= Liviu Floda =

American journalist

Liviu Floda (born Adolf Leibovici; August 16, 1913 – June 3, 1997) was a Romanian-American journalist and commentator.

==Biography==
Floda was born on August 16, 1913, in Brăila, Romania, in a Jewish family. In 1932 he began his career in Bucharest by writing for such newspapers as Adevărul, Dimineața, Semnalul, and Jurnal. In 1936 he obtained a master's degree from the University of Bucharest and in 1946 both a doctorate in economics and in political science from the same institution. From 1940 to 1944, he was assistant principal at the Cultura B lyceum in Bucharest, and from 1947 to 1948 he was a lecturer at both the Commercial Academy and at the college of the Museum of Science. In March of the same year, he was laid off as a teacher by the Communist authorities after their rise to power in Romania. After World War II, he worked for Jurnalul de dimineață and Libertatea. He could not work as a journalist for some time, so he focused his skills onto co-authorship (with Ștefan Tita) of a play called Flacăra vie ("The Living Flame"), which ran from 1957 to 1958.

In 1964, he emigrated to New York City, where he was hired by Radio Free Europe and worked under the pseudonym Andrei Brânduș. At RFE, he worked with Romanian exiles such as Preda Bunescu, George Ciorănescu, Mircea Carp, Neculai Munteanu, Emil Georgescu, Emil Hurezeanu, Victor Eskenasy, Șerban Orescu, Ioana Măgură Bernard, Raluca Petrulian, Max Bănuș, Justin Liuba, Constantin Alexandroaie, Silvia Cinca, and Iacob Popper. Among the people he interviewed for RFE were Eugène Ionesco, George Emil Palade, Jean Negulesco, Isamu Noguchi, Andrei Codrescu, Andrei Serban, Radu Lupu, and Viorica Cortez.

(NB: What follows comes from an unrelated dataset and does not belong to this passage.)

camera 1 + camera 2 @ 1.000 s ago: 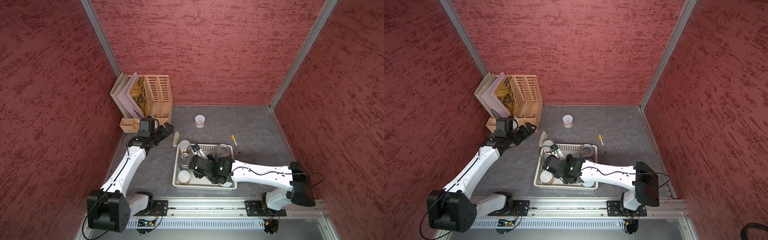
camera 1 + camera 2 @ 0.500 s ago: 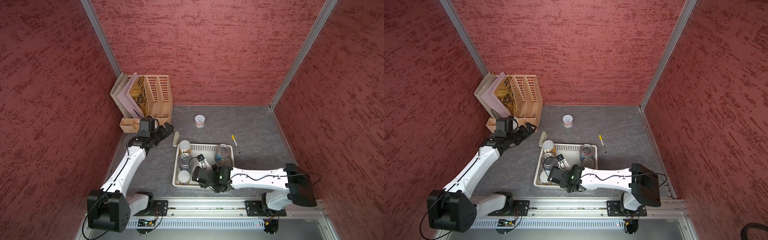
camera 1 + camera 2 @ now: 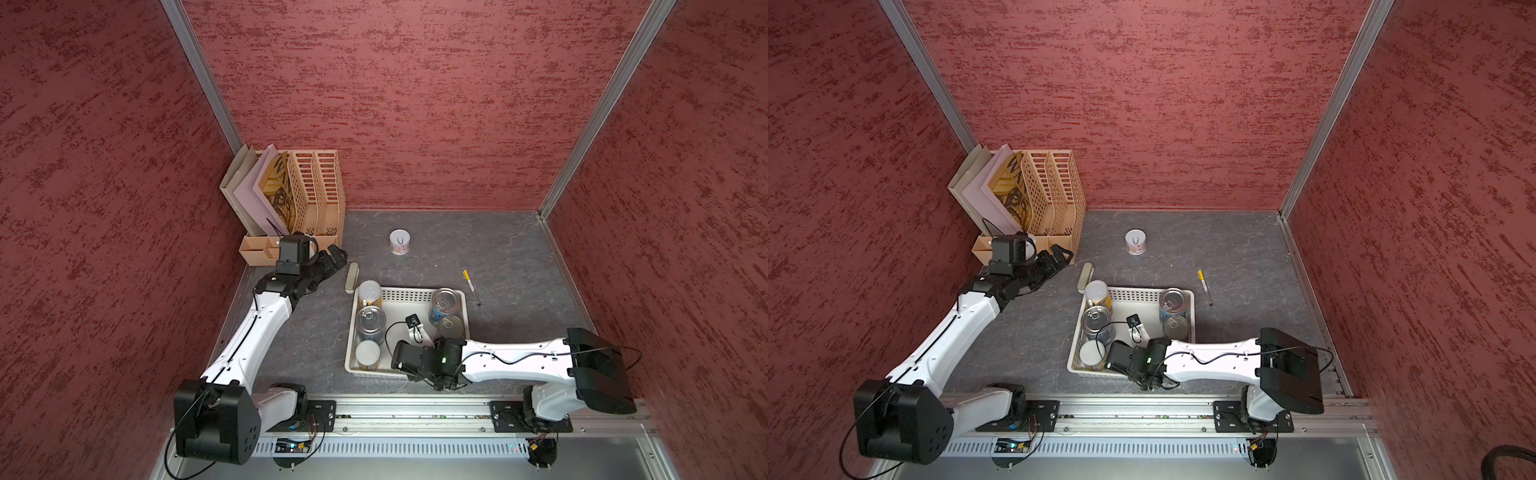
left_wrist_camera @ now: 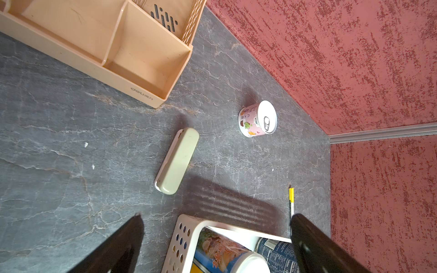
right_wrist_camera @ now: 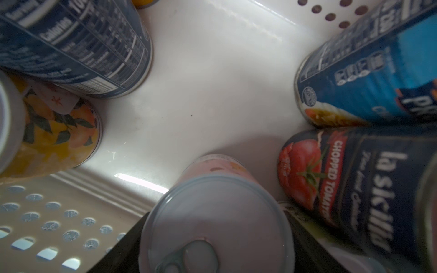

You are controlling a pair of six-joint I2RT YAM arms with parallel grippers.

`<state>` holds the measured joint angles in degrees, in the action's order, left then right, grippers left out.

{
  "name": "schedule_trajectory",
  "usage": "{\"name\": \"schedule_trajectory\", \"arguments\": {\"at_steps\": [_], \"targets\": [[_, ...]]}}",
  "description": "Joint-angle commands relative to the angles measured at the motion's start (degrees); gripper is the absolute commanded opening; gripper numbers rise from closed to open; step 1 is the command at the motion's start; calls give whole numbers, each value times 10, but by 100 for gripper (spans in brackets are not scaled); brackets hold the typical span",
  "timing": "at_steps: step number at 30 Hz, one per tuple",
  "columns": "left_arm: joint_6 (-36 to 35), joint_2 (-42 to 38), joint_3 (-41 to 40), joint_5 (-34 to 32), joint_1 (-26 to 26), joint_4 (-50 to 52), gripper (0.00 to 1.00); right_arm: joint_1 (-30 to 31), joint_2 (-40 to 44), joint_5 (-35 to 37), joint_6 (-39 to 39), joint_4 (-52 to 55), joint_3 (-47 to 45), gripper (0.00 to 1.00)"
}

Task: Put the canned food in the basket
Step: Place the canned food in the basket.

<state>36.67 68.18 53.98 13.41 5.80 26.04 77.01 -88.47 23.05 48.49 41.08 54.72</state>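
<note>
My right gripper (image 5: 212,236) is shut on a pink can (image 5: 214,208) with a white pull-tab lid, held upright low inside the white basket (image 3: 407,294) by its front wall. In both top views the right wrist (image 3: 419,359) hides this can. Several cans stand in the basket: three along its left side (image 3: 370,324) and two at its right (image 3: 444,305). One pink can (image 3: 400,242) stands alone on the table near the back wall (image 4: 257,119). My left gripper (image 3: 332,257) hangs open and empty beside the file rack, its fingers (image 4: 132,236) wide apart.
A peach file rack (image 3: 316,191) with folders fills the back left corner, a low tray (image 4: 142,54) in front of it. A beige bar (image 3: 352,277) lies just left of the basket. A yellow pen (image 3: 471,286) lies to the basket's right.
My right arm has drawn back from the basket's middle to its front wall with the can. The left arm has not moved.
</note>
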Motion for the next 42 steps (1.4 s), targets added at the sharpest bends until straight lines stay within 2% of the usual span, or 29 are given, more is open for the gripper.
{"name": "schedule_trajectory", "arguments": {"at_steps": [1, 7, 15, 20, 29, 35, 42], "targets": [[2, -6, -3, -3, 2, -6, 100, 8, -4, -34, 8, 21, -19, 46], [2, -5, -3, -2, 3, -7, 100, 7, -9, -35, 26, 29, -41, 51], [4, -2, -4, 0, 3, -7, 100, 6, -28, -94, 40, 16, -48, 61], [4, -1, -3, 1, 3, -6, 100, 6, -34, -122, 54, 32, -53, 73], [6, 1, -2, 4, 4, -5, 100, 7, -32, -82, 42, 106, 5, 97], [6, 1, -2, 5, 5, -6, 100, -12, -57, -57, 0, 125, 66, 98], [5, 1, 0, 5, 4, -4, 100, -30, -97, -53, -52, 129, 136, 89]]}}
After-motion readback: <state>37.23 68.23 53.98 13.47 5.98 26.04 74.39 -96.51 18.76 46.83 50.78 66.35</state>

In 1972, Floda retired from Radio Free Europe, but continued working as a freelance journalist. When RFE got shut down in 1993, he continued working for the Voice of America, and then left to assemble his archives for the Hoover Institution. Floda also worked for the Israeli newspapers Viața Noastră and Facla, and for MicroMagazin and Mele in North America. He was a member of the American Newspaper Guild, the New York Academy of Sciences, and the American-Romanian Academy of Arts and Sciences before he died on June 3, 1997.